Start of Provided records

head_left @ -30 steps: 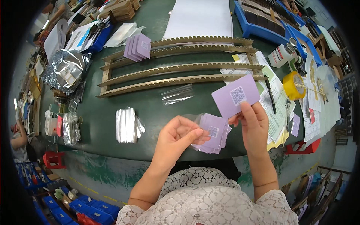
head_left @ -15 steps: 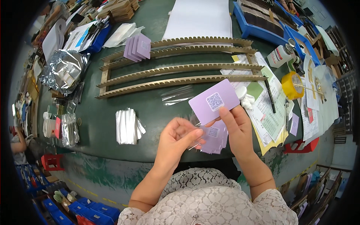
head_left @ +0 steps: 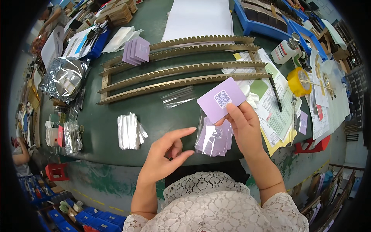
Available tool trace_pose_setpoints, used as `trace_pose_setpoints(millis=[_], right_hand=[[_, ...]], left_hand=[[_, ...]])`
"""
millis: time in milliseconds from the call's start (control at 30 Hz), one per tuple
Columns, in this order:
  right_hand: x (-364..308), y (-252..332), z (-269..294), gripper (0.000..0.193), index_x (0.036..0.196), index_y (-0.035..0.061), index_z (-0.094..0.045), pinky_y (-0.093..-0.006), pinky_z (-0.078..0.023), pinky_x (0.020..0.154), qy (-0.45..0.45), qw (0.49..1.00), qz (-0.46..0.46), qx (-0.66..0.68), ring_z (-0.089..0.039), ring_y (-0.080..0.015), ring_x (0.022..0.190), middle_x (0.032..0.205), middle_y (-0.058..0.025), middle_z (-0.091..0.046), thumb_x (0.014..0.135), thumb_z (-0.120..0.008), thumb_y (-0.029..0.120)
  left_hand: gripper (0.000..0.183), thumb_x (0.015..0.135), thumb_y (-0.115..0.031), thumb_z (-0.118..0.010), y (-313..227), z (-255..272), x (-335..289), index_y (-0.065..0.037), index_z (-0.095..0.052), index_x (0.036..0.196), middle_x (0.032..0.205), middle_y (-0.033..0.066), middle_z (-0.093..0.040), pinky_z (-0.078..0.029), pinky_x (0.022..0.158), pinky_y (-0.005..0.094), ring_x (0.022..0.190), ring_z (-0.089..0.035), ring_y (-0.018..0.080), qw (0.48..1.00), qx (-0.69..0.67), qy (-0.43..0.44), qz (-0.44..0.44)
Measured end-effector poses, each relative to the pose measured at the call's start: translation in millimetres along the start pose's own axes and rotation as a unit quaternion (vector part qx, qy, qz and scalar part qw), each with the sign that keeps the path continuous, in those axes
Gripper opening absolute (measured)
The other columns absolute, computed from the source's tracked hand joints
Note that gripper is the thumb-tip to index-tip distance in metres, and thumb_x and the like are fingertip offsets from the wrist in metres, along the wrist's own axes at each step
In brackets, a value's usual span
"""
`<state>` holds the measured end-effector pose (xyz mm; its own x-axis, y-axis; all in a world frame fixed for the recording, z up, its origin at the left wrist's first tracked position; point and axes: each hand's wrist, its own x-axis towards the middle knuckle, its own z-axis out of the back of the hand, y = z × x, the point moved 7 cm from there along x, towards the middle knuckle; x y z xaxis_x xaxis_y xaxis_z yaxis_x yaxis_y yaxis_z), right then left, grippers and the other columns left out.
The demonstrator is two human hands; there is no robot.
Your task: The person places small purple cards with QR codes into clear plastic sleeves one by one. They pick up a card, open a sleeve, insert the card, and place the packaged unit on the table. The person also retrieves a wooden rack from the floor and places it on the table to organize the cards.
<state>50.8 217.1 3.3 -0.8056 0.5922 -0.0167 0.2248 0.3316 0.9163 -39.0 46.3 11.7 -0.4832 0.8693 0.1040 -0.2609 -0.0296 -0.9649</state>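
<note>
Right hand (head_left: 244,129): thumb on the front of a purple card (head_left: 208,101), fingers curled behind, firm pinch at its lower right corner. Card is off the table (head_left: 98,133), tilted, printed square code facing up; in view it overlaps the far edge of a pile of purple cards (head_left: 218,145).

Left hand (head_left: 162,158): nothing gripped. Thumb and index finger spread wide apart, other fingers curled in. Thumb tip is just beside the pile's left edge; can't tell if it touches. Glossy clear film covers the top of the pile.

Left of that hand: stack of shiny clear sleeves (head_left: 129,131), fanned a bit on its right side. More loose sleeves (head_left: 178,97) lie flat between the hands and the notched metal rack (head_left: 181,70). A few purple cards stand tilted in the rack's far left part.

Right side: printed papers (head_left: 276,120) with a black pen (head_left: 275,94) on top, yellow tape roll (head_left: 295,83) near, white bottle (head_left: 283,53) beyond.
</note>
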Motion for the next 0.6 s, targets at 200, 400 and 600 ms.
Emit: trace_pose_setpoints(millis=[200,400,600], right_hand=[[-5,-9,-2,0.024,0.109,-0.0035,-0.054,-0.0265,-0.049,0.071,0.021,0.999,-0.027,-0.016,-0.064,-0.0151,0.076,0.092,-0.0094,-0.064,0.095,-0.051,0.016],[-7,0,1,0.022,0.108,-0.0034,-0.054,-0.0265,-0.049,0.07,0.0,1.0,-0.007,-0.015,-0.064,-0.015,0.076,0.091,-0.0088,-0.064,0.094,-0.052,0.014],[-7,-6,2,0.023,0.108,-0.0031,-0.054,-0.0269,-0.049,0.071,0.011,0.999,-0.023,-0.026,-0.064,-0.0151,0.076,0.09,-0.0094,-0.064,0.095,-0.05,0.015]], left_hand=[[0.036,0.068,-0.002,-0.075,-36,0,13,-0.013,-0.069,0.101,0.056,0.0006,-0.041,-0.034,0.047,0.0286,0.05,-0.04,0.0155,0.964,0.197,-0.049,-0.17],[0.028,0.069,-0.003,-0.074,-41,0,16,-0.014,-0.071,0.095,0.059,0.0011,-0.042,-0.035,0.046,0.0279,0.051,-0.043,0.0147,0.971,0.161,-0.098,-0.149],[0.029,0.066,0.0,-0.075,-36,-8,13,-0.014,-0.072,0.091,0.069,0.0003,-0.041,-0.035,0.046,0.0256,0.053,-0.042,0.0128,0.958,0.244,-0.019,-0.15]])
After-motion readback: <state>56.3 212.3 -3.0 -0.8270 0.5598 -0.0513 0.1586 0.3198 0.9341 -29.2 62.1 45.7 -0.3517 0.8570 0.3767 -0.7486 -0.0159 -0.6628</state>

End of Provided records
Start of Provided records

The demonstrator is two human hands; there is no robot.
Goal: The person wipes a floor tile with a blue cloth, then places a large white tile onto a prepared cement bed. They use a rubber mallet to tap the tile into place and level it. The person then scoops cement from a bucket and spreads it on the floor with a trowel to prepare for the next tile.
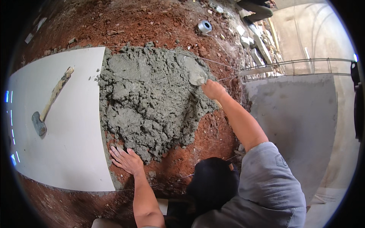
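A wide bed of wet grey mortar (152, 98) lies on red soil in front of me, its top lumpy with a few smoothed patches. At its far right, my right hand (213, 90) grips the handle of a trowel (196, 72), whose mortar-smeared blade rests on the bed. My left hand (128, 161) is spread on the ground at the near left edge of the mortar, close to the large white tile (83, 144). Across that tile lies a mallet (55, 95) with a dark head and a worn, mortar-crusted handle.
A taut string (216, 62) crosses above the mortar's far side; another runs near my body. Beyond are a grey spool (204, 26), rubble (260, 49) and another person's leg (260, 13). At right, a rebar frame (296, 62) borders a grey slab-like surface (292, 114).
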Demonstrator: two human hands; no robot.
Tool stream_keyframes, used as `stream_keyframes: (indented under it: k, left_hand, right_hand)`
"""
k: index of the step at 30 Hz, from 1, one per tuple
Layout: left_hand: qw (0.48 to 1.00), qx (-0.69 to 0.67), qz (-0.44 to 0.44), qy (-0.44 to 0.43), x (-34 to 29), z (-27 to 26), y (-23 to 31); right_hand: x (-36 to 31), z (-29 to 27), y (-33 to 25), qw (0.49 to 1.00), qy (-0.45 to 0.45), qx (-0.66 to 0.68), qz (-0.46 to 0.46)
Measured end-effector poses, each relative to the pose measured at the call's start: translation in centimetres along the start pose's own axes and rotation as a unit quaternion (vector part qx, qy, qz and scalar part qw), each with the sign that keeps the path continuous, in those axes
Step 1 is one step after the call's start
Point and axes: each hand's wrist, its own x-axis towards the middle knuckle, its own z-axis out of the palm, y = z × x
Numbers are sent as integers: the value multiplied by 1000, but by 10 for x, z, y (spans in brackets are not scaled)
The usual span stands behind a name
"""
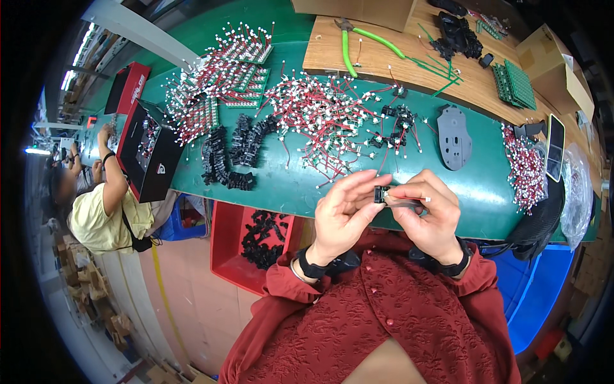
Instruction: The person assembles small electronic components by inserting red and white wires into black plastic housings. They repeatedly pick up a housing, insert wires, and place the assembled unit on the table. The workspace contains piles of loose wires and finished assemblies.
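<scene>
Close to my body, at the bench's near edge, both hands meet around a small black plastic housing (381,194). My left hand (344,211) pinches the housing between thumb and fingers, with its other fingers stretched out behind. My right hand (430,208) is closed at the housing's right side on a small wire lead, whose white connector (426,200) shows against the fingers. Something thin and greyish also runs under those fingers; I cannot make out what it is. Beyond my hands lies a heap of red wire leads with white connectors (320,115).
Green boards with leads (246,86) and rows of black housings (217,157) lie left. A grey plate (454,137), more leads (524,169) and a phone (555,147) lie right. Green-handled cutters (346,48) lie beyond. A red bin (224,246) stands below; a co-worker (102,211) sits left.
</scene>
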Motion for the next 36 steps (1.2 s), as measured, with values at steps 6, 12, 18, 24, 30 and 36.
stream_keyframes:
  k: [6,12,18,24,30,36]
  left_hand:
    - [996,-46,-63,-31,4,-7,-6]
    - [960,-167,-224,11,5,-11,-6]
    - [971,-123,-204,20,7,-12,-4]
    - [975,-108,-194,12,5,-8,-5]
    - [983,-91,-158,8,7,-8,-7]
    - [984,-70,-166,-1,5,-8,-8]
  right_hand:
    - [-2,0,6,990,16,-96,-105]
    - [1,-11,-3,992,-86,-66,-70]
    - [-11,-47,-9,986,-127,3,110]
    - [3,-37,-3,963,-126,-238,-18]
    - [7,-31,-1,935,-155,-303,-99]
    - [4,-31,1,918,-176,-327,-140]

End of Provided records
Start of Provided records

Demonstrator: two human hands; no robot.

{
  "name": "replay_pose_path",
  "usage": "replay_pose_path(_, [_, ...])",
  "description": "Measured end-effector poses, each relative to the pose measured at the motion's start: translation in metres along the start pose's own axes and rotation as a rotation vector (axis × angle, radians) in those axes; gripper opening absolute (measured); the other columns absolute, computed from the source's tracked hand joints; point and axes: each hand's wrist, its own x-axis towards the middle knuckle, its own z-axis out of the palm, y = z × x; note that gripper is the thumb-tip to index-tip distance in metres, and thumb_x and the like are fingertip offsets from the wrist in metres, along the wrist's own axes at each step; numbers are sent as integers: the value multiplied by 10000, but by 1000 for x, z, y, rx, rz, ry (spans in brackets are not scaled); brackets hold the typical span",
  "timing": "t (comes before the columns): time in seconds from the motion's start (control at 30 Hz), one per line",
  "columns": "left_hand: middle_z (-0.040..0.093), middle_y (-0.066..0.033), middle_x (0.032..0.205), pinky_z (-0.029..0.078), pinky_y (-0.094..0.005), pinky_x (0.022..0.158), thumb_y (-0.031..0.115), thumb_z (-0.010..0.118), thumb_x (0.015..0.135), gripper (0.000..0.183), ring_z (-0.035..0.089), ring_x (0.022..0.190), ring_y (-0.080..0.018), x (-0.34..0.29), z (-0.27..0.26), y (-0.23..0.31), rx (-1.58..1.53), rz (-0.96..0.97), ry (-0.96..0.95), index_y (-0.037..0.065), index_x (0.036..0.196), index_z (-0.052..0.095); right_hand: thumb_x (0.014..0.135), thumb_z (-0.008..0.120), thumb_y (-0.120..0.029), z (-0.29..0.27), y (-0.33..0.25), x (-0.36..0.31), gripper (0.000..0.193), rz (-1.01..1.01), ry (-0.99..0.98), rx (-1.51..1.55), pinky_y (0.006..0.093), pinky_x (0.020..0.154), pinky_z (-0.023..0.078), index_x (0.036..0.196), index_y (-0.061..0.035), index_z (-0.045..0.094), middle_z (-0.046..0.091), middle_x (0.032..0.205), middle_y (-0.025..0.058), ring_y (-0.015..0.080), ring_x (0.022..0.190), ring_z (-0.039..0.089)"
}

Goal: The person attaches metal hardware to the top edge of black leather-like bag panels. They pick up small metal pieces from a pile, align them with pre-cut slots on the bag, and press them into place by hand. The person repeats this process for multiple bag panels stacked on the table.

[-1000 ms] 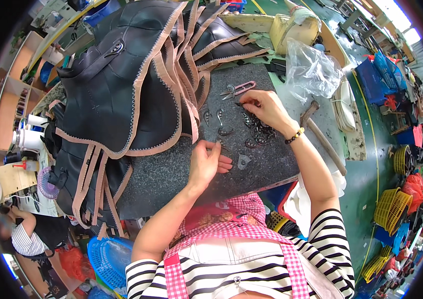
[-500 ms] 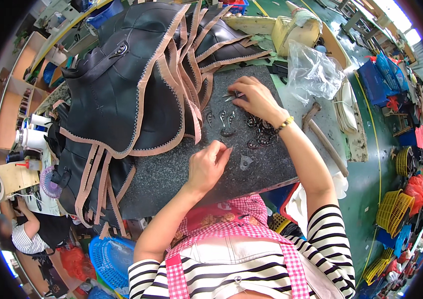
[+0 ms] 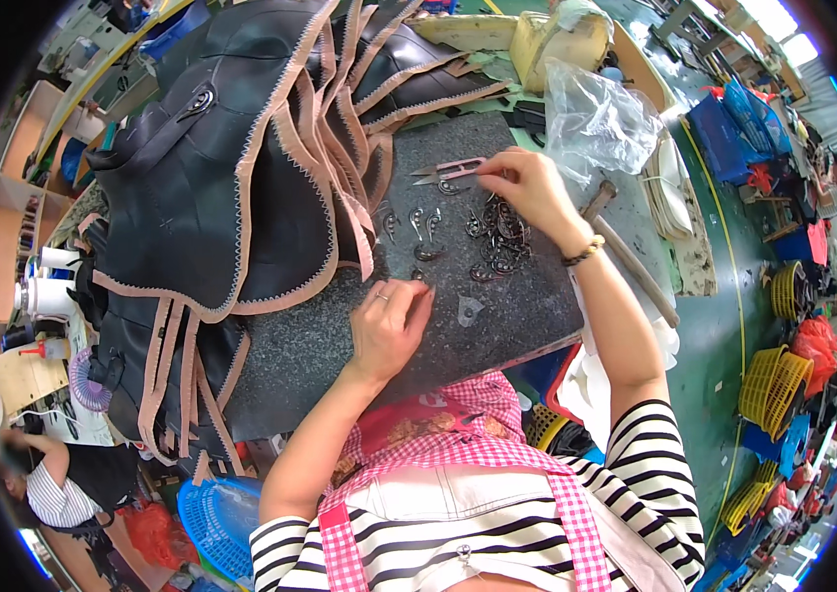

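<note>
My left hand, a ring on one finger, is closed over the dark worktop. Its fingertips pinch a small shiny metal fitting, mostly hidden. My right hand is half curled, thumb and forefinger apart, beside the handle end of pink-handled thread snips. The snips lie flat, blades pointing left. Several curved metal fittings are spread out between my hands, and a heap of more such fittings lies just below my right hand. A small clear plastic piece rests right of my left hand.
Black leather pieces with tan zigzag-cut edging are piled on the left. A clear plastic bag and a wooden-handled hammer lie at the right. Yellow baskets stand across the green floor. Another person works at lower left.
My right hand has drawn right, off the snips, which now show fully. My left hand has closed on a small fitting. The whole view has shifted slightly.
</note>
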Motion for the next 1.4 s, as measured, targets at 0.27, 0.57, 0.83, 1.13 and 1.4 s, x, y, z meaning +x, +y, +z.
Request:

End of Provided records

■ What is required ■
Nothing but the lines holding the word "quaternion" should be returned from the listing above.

■ Exercise solution ■
Measured end-effector poses, each relative to the pose measured at the call's start: translation in millimetres along the start pose's own axes and rotation as a unit quaternion (vector part qx, qy, qz and scalar part qw), each with the sign that keeps the path continuous, in those axes
Measured end-effector poses, each relative to the pose measured at the call's start: translation in centimetres along the start pose's own axes and rotation as a unit quaternion (vector part qx, qy, qz and scalar part qw), each with the sign that keeps the path continuous, in those axes

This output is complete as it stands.